Graellsia isabellae showed a strong phylogeographic pattern. The six differentiated groups revealed by the microsatellites and mtDNA showed a one to one correspondence with each of the main mountain ranges inhabited by the species. The mitochondrial data further clustered those groups into two major lineages, “southern” and “northern”, which likely diverged before the LGM. There was no evidence of host-associated differentiation between populations using P. sylvestris and the ones utilising P. nigra. Eastern and Western Pyrenees were most likely colonised by individuals closely related to modern Eastern Iberian populations through independent asynchronous events. The past and present wider distribution of P. nigra when compared to P. sylvestris suggests that G. isabellae used the former to reach several mountain ranges where it currently lives on the latter. This seems to be the case for the populations of the Spanish Moon Moth from the Eastern Pyrenees and French Alps, which likely derived from the Holocene fragmentation of the continuous forest of P. nigra connecting different populations of P. sylvestris in Northeastern Spain and Southeastern France. The Central Iberian system descends from Betic ancestors, whose populations showed genetic footprints of both a population expansion and posterior bottlenecks. Subsequent gene flow between both the Central/Betic mountains and the Eastern Iberian System was revealed by the nuclear dataset and was compatible with the overlapping potential distribution area of the Scots and Black pines during the Holocene.
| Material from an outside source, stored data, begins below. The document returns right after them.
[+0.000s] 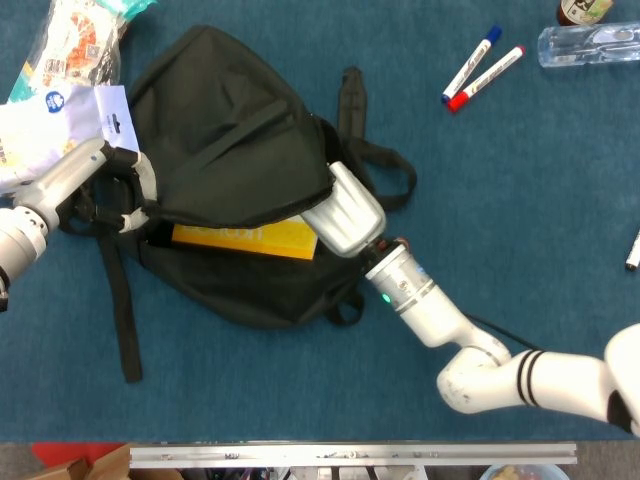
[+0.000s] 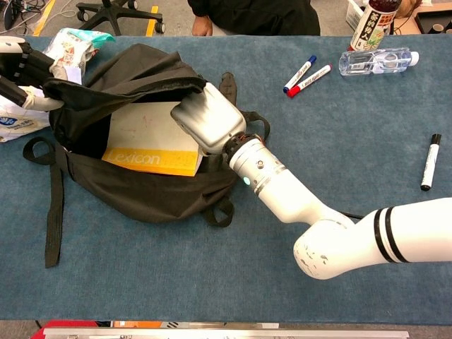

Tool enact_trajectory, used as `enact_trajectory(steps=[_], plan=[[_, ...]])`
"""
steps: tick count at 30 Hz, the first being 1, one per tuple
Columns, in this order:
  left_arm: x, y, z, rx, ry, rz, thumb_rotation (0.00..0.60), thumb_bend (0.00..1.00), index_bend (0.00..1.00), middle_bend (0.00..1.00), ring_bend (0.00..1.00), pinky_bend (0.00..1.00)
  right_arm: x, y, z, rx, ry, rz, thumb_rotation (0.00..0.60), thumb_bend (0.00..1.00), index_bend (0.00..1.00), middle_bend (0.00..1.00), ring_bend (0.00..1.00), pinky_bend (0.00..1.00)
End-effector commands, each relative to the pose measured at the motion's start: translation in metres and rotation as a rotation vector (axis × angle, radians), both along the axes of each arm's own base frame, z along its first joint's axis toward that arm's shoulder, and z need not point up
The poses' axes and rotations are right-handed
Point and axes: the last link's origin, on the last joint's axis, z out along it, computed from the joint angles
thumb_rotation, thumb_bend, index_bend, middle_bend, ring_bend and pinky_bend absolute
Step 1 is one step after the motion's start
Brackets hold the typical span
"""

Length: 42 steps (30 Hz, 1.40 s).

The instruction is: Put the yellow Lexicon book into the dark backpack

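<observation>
The dark backpack (image 1: 230, 120) lies open on the blue table, its mouth facing me. The yellow Lexicon book (image 1: 245, 240) lies flat in that mouth, partly under the flap; the chest view shows its cover (image 2: 152, 159) with the title. My right hand (image 2: 208, 116) sits at the book's right end, back of the hand up, its fingers hidden inside the bag. My left hand (image 1: 130, 190) grips the flap's left edge and holds it lifted (image 2: 28, 67).
Snack packets (image 1: 60, 60) lie at the back left behind the bag. A blue marker (image 1: 470, 65) and a red marker (image 1: 487, 77) lie at the back right by a water bottle (image 2: 378, 61). A black marker (image 2: 429, 162) lies far right. Backpack straps (image 1: 125, 320) trail forward.
</observation>
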Motion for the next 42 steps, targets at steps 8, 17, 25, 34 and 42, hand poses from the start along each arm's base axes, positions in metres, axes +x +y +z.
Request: enact_trajectory(steps=[8,17,25,34,42], plan=[[0.001,0.0,0.003,0.007,0.0,0.009,0.6,0.39,0.68,0.71,0.58,0.17,-0.028,0.012,0.037,0.117,0.029,-0.005,0.6,0.0,0.6,0.9,0.91,0.85],[0.004,0.0,0.0,0.0,0.016,-0.01,0.6,0.39,0.68,0.69,0.58,0.17,-0.055,0.03,0.1,0.128,0.032,0.01,0.6,0.0,0.6,0.89,0.89,0.84],[0.004,-0.006,-0.005,-0.049,0.083,-0.067,0.6,0.39,0.25,0.39,0.32,0.17,-0.085,0.033,0.164,0.091,-0.011,-0.057,0.6,0.0,0.6,0.89,0.88,0.84],[0.013,-0.013,-0.007,-0.051,0.084,-0.121,0.6,0.39,0.0,0.07,0.02,0.13,-0.101,0.035,0.202,0.051,-0.058,-0.094,0.6,0.0,0.6,0.88,0.86,0.82],[0.011,-0.015,-0.002,-0.003,0.082,-0.132,0.6,0.39,0.0,0.06,0.02,0.13,-0.123,0.035,0.225,0.016,-0.037,-0.149,0.6,0.0,0.6,0.85,0.82,0.81]])
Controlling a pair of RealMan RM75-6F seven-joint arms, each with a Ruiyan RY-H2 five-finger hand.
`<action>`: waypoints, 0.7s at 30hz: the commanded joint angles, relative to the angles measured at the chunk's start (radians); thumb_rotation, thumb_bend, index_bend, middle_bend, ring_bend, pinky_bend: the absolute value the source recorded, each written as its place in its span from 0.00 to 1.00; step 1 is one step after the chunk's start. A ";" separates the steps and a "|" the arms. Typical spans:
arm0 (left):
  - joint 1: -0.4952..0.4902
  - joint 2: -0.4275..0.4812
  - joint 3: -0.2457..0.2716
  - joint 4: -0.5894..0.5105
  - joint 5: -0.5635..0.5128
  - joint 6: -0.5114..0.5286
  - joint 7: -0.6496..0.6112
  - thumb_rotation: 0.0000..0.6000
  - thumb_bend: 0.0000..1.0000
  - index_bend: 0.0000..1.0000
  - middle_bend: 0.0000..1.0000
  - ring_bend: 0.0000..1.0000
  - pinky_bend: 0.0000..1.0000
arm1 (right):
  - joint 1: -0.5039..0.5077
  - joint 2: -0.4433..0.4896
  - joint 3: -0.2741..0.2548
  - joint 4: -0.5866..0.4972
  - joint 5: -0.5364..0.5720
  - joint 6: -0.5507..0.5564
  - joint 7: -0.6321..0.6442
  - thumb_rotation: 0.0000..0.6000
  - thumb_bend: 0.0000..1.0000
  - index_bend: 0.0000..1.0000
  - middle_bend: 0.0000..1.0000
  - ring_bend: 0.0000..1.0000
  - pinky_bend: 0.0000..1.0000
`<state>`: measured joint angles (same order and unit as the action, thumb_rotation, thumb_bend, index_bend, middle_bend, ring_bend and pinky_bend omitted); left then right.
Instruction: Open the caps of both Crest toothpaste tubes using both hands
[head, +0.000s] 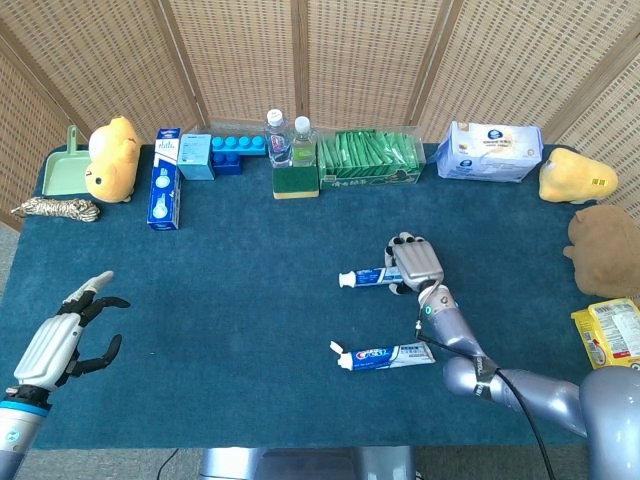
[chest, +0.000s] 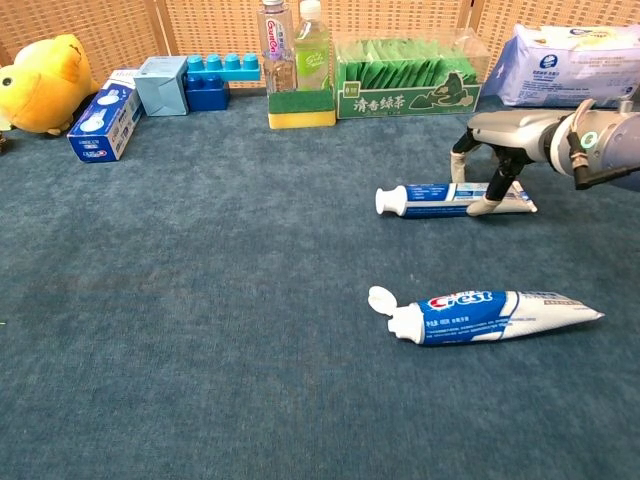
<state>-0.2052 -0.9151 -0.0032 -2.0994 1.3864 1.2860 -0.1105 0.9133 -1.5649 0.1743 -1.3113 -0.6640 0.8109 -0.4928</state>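
Observation:
Two Crest toothpaste tubes lie on the blue table. The far tube (head: 372, 277) (chest: 450, 198) points its white cap to the left, cap closed. My right hand (head: 416, 262) (chest: 497, 141) arches over its tail end, fingertips touching the tube on both sides. The near tube (head: 390, 355) (chest: 495, 314) lies flat with its flip cap (chest: 380, 297) swung open at the left end. My left hand (head: 65, 335) hovers at the table's left front, fingers spread, holding nothing; the chest view does not show it.
Along the back edge stand a yellow plush (head: 110, 157), a blue box (head: 164, 192), blue blocks (head: 238, 150), two bottles (head: 289, 138) on a sponge, a green tea pack (head: 369, 160) and a wipes bag (head: 489, 152). Plush toys and a snack bag (head: 611, 338) sit at the right.

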 joint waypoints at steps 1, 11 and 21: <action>0.009 0.005 0.003 -0.003 0.004 0.008 -0.004 1.00 0.44 0.28 0.03 0.00 0.05 | 0.005 -0.007 0.010 0.001 -0.002 0.001 0.008 1.00 0.32 0.59 0.35 0.22 0.29; 0.018 0.015 0.005 -0.011 0.026 0.013 -0.011 1.00 0.44 0.27 0.03 0.00 0.05 | -0.059 0.047 0.042 -0.080 -0.130 -0.005 0.200 1.00 0.45 0.87 0.61 0.53 0.66; -0.065 0.016 -0.024 -0.018 0.019 -0.108 -0.028 1.00 0.44 0.27 0.06 0.00 0.07 | -0.162 0.248 0.069 -0.297 -0.221 -0.140 0.499 1.00 0.46 0.89 0.70 0.63 0.75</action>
<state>-0.2410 -0.8986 -0.0140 -2.1168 1.4135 1.2141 -0.1299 0.7882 -1.3853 0.2295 -1.5409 -0.8621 0.7322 -0.0777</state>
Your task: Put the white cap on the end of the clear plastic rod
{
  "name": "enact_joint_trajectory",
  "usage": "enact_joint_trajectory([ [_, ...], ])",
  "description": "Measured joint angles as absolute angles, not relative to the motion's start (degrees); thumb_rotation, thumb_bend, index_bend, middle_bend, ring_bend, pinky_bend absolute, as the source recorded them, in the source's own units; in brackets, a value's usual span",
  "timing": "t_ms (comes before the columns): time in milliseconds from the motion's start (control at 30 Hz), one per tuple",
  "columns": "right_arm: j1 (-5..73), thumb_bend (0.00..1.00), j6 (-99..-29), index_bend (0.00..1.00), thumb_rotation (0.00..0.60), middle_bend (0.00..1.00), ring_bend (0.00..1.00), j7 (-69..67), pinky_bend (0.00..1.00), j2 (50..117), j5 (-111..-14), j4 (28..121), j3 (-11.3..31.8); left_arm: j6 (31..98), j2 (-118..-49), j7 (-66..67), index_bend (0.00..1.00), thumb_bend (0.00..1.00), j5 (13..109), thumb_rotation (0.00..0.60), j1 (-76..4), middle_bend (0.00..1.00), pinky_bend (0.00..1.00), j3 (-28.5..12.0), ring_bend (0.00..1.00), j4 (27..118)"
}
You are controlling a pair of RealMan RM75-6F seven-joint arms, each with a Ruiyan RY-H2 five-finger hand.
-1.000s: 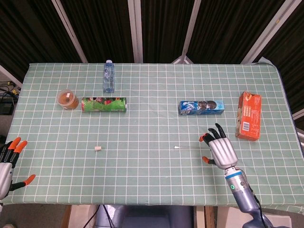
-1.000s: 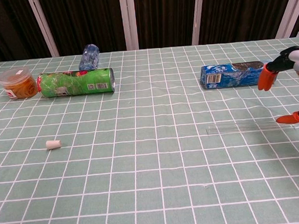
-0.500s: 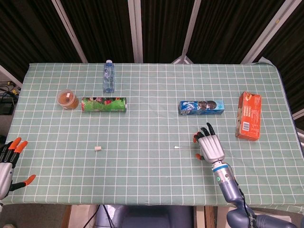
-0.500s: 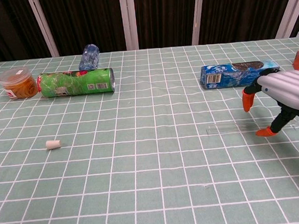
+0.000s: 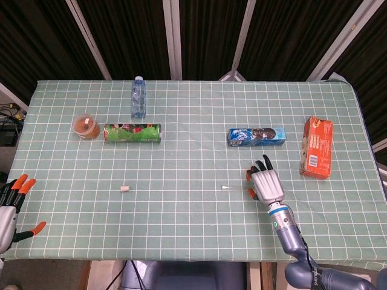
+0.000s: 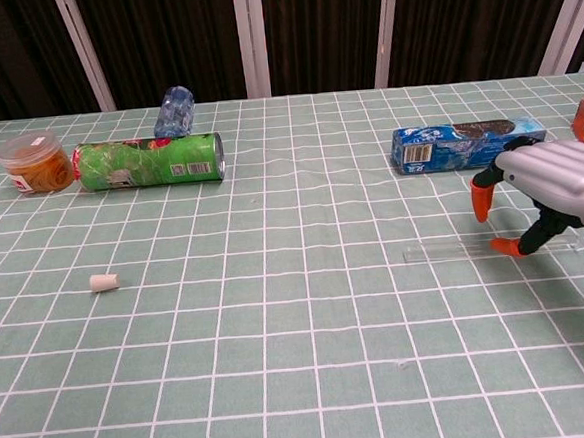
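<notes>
The small white cap (image 5: 126, 188) (image 6: 104, 282) lies on the green checked cloth, left of centre. The clear plastic rod (image 5: 233, 188) (image 6: 445, 251) lies flat to the right of centre, running left to right, with a whitish tip at its left end. My right hand (image 5: 266, 184) (image 6: 555, 181) hovers over the rod's right part with its fingers apart. Its orange thumb tip (image 6: 504, 246) sits at the rod, and nothing is gripped. My left hand (image 5: 9, 205) hangs beyond the table's near left corner, fingers spread and empty; it is outside the chest view.
A lying water bottle (image 5: 138, 96), a green chips can (image 5: 132, 133) and a small jar (image 5: 86, 125) sit at the back left. A blue cookie pack (image 5: 257, 136) lies just behind my right hand, and an orange box (image 5: 316, 147) lies to its right.
My right hand has moved left along the rod and lowered, bringing its thumb tip down to the rod. The cap, the rod and my left hand have stayed put.
</notes>
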State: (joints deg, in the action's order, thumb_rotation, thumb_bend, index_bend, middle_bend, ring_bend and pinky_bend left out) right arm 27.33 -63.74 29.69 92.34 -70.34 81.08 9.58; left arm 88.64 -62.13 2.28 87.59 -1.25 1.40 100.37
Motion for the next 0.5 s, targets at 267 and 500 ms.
enact_joint_trajectory([
  [267, 27.1, 0.39, -64.3, 0.51, 0.6, 0.39, 0.19, 32.0, 0.0, 90.8, -69.5, 84.4, 8.5, 88.4, -62.0, 2.1, 0.0, 0.13, 87.5, 0.6, -1.1, 0.0, 0.0, 1.3, 0.0, 100.5],
  [500, 27.2, 0.41, -64.0, 0.51, 0.6, 0.38, 0.18, 32.5, 0.0, 91.2, -67.9, 83.9, 8.3, 88.3, -61.9, 2.0, 0.0, 0.13, 87.8, 0.6, -1.1, 0.0, 0.0, 1.2, 0.0, 100.7],
])
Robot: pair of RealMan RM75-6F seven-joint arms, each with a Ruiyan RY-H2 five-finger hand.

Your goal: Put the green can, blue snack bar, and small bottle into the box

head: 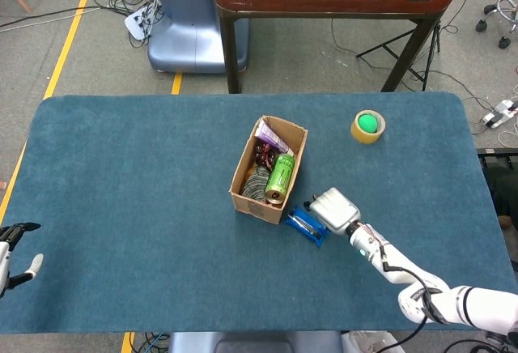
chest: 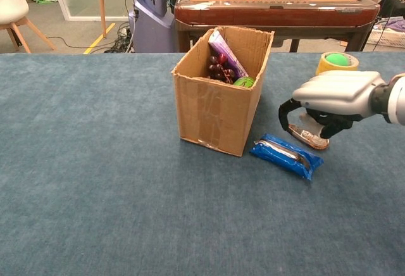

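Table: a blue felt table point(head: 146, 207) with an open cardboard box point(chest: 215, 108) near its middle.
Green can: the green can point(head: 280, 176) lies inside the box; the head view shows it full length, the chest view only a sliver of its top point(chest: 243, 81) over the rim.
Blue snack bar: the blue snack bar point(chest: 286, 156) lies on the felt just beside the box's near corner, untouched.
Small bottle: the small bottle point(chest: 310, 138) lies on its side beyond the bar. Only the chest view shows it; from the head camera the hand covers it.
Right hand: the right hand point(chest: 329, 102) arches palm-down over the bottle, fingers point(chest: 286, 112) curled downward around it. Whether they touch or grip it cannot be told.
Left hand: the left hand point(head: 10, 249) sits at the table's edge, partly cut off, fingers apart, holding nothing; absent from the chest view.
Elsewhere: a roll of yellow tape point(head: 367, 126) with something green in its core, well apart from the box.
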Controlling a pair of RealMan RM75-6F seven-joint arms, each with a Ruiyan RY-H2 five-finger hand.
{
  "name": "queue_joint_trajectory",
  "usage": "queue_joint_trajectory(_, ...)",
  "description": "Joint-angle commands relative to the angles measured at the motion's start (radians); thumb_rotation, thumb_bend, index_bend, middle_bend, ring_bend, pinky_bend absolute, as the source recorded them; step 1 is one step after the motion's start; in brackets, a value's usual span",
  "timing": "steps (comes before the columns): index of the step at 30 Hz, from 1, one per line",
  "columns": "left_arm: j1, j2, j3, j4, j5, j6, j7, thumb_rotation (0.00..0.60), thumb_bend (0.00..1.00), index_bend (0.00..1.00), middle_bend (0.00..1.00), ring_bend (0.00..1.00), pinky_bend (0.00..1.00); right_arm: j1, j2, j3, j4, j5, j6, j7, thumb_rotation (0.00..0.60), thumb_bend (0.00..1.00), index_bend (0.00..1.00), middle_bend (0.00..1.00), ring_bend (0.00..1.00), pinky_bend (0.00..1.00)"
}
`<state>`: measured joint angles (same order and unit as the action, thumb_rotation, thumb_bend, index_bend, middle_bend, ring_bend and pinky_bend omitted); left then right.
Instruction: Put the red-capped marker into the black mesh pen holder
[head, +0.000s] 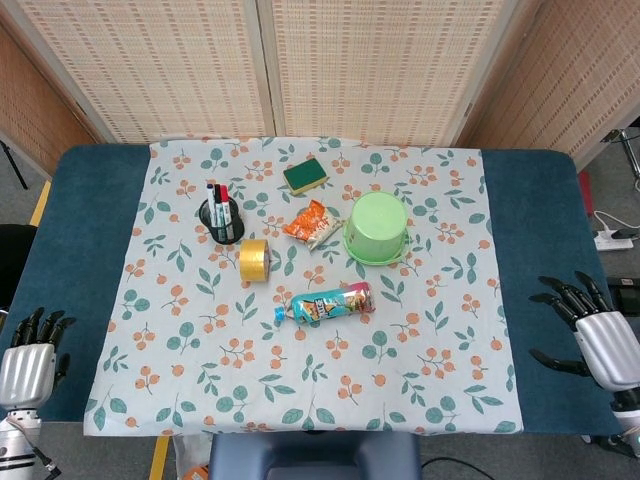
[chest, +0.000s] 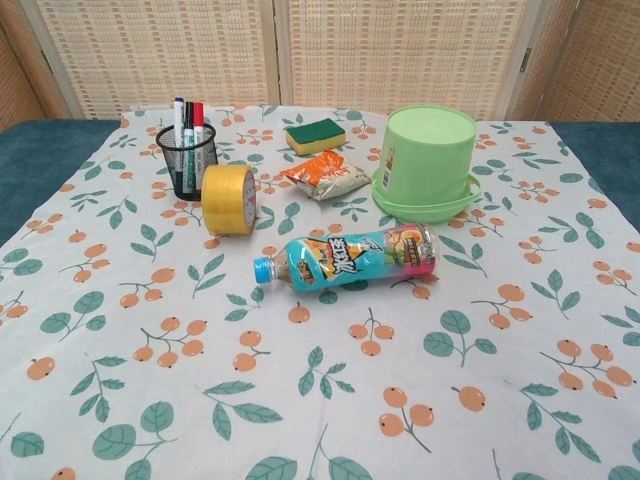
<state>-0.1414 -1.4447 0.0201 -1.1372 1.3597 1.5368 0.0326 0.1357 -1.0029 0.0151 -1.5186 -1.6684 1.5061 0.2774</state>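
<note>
We see the red-capped marker (chest: 198, 122) standing upright inside the black mesh pen holder (chest: 186, 160), cap up, next to two other pens (chest: 181, 120) in the same holder. The holder sits toward the far left corner of the counter (head: 530, 250), on a white cloth (chest: 330, 400) printed with leaves and orange berries.

Just in front of the holder and touching it in the chest view, a roll of yellow tape (chest: 229, 198) stands on its edge. To the right of the holder lie an orange snack packet (chest: 323, 177) and, nearer the far edge, a green and yellow sponge (chest: 315, 136). Further right an upturned light green bucket (chest: 427, 160) rests on its rim. Near the middle of the cloth a blue drink bottle (chest: 345, 257) lies on its side, its cap pointing left.

Both hands are well apart from all of these things and appear only in the head view. The left hand (head: 28, 365) hangs at the near left corner of the counter, back of the hand facing up, its fingers (head: 40, 322) pointing toward the far edge, slightly apart and holding nothing. The right hand (head: 592, 340) hovers at the near right edge over the bare blue surface, its fingers (head: 560, 297) spread wide apart and empty, the thumb sticking out toward the cloth.
</note>
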Motion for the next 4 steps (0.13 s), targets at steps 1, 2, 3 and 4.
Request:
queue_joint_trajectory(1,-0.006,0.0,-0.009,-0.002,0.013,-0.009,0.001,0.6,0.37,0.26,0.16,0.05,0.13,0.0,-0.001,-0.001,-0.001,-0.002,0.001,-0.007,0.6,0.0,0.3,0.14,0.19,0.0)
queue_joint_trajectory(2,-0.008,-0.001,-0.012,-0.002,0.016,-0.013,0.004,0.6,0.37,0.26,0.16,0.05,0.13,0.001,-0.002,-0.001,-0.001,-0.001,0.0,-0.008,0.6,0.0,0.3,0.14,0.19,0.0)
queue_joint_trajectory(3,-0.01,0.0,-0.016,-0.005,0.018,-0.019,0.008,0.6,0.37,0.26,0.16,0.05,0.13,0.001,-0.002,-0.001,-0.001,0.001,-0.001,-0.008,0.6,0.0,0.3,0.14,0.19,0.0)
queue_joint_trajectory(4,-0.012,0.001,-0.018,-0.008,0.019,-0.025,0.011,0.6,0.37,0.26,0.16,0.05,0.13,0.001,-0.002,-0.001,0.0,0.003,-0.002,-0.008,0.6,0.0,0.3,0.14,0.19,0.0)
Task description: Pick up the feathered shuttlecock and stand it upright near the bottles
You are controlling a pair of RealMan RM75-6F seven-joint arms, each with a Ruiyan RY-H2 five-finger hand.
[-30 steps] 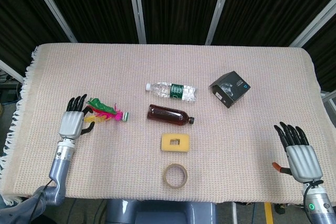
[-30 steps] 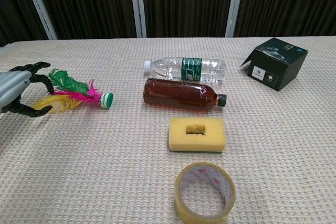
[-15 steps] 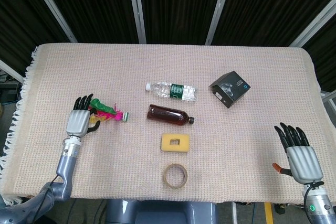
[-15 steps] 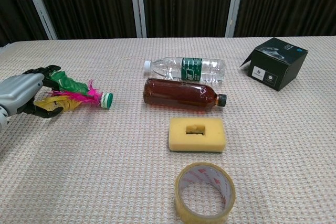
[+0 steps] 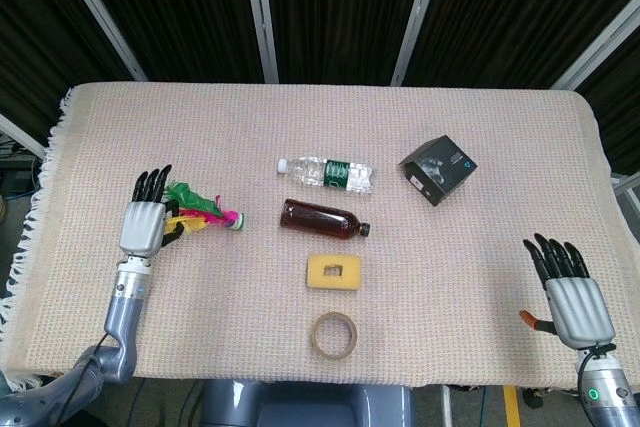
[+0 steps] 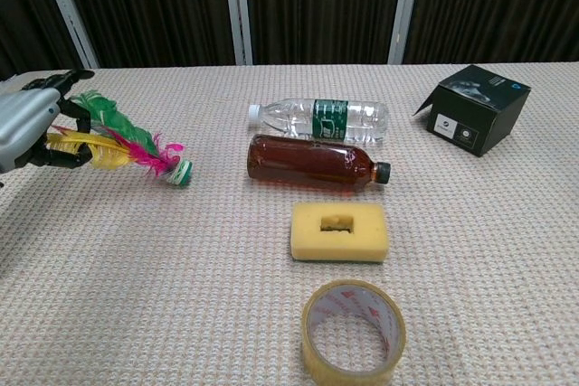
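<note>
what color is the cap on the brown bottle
Black, on the brown bottle; the cap shows best in the chest view.

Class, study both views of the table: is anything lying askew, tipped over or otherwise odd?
Both bottles lie on their sides: the clear water bottle and the brown bottle in front of it. The shuttlecock hangs tilted, feathers pinched by the left hand, its green-and-white base dipping towards the cloth. Nothing looks spilled or damaged.

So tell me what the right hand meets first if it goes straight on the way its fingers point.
Nothing close: the right hand points up the table over bare cloth. The black box lies well to its left, probably off that line, though depth is hard to judge.
</note>
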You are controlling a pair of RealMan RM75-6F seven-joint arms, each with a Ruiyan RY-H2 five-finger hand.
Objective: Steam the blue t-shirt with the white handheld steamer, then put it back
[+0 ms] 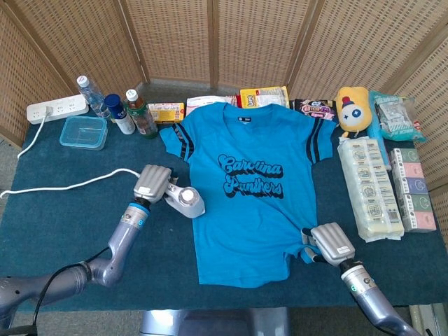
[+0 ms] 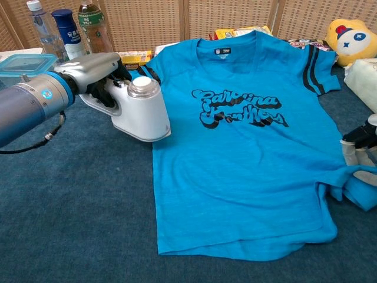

The mito-nuclear discordance involving the Eastern Iberian cluster is congruent with male-biased gene flow and/or a secondary contact after the evolution of mito-nuclear incompatibilities in geographically isolated areas.

Abbreviations

Ca, circa; CI, Central Iberia; cpDNA, chloroplast DNA; EI, Eastern Iberia; EP, Eastern Pyrenees; FA, French Alps; HPD, High Posterior Density; ISSR, Inter Simple Sequence Repeat; Kya, kilo (103) years ago; MRCA, most recent common ancestor; mtDNA, mitocondrial DNA; mya, million (106) years ago; na, not applicable; SI, Southern Iberia; SSD, sum of squared deviations; SSR, single sequence repeats; vs, versus; WP, Western Pyrenees.